— Vous êtes plus vif qu'autrefois, Dieu me pardonne! dit d'Artagnan, et les années ont échauffé votre sang, au lieu de le refroidir. Qui vous dit donc que ce soit là mon maître et que je veuille vous l'imposer?

«Diable! s'était dit le Gascon, ne livrons pas nos secrets à un homme si mal disposé.»

— Mais alors, cher ami, reprit Athos, qu'est-ce donc que ces propositions?

— Eh, mon Dieu! rien de plus simple: vous vivez dans vos terres, vous, et il paraît que vous êtes heureux dans votre médiocrité dorée. Porthos a cinquante ou soixante mille livres de revenu peut-être; Aramis a toujours quinze duchesses qui se disputent le prélat, comme elles se disputaient le mousquetaire; c'est encore un enfant gâté du sort; mais moi, que fais-je en ce monde? Je porte ma cuirasse et mon buffle depuis vingt ans, cramponné à ce grade insuffisant, sans avancer, sans reculer, sans vivre. Je suis mort en un mot! Eh bien! lorsqu'il s'agit pour moi de ressusciter un peu, vous venez tous me dire: C'est un faquin! c'est un drôle! un cuistre! un mauvais maître! Eh, parbleu! je suis de votre avis, moi, mais trouvez-m'en un meilleur, ou faites-moi des rentes.

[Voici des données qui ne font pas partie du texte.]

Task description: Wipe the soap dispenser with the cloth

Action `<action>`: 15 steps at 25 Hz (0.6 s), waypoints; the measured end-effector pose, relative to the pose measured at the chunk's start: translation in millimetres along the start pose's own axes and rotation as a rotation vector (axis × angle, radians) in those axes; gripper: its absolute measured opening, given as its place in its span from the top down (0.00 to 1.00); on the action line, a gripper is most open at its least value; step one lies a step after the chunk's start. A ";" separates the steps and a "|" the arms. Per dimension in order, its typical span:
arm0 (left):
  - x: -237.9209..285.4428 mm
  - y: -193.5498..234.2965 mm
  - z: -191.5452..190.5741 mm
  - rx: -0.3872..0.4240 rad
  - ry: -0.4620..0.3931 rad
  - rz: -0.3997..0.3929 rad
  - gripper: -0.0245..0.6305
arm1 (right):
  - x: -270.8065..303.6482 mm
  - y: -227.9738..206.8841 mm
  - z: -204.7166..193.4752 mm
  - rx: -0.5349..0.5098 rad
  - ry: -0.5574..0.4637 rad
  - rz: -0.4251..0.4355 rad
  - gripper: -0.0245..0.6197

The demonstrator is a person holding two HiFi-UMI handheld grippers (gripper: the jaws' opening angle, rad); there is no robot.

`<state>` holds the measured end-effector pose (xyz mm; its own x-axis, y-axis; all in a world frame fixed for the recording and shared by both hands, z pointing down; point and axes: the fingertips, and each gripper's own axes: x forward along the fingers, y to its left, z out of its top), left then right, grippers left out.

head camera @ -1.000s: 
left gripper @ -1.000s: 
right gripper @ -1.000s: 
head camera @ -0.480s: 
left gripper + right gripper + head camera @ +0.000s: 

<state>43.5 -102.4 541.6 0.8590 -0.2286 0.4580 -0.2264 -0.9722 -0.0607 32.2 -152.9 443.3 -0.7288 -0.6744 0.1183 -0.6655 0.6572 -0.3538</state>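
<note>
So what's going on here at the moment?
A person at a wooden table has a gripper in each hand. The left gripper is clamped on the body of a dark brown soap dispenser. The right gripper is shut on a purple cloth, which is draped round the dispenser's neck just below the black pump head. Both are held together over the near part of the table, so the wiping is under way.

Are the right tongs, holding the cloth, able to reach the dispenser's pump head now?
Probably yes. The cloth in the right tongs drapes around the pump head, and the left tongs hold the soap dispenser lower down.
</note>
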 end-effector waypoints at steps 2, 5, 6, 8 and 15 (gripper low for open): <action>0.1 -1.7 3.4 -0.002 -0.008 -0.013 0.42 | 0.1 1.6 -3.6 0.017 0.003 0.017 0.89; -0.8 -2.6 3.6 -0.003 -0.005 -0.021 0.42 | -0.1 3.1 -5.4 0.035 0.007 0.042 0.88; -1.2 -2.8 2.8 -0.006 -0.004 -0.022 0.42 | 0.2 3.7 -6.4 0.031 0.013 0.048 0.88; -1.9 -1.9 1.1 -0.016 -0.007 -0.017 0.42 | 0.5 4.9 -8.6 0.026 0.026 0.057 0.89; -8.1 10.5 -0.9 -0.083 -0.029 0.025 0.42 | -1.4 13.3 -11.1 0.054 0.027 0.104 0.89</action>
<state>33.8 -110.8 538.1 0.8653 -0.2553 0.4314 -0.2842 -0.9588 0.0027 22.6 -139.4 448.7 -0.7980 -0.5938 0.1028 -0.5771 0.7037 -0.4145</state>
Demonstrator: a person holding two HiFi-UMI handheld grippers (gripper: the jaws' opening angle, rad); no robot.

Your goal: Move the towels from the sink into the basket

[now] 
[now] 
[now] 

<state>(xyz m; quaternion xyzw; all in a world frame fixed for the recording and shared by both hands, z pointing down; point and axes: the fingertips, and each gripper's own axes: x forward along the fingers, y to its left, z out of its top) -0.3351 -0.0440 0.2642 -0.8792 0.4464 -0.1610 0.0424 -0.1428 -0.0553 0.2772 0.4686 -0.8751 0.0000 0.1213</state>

Athos réfléchit trois secondes, et pendant ces trois secondes il comprit la ruse de d'Artagnan, qui pour s'être trop avancé tout d'abord rompait maintenant afin de cacher son jeu. Il vit clairement que les propositions qu'on venait de lui faire étaient réelles, et se fussent déclarées dans tout leur développement, pour peu qu'il eût prêté l'oreille.

— Bon! se dit-il, d'Artagnan est à Mazarin.

De ce moment il s'observa avec une extrême prudence.

De son côté d'Artagnan joua plus serré que jamais.

— Mais, enfin, vous avez une idée? continua Athos.

— Assurément. Je voulais prendre conseil de vous tous et aviser au moyen de faire quelque chose, car les uns sans les autres nous serons toujours incomplets.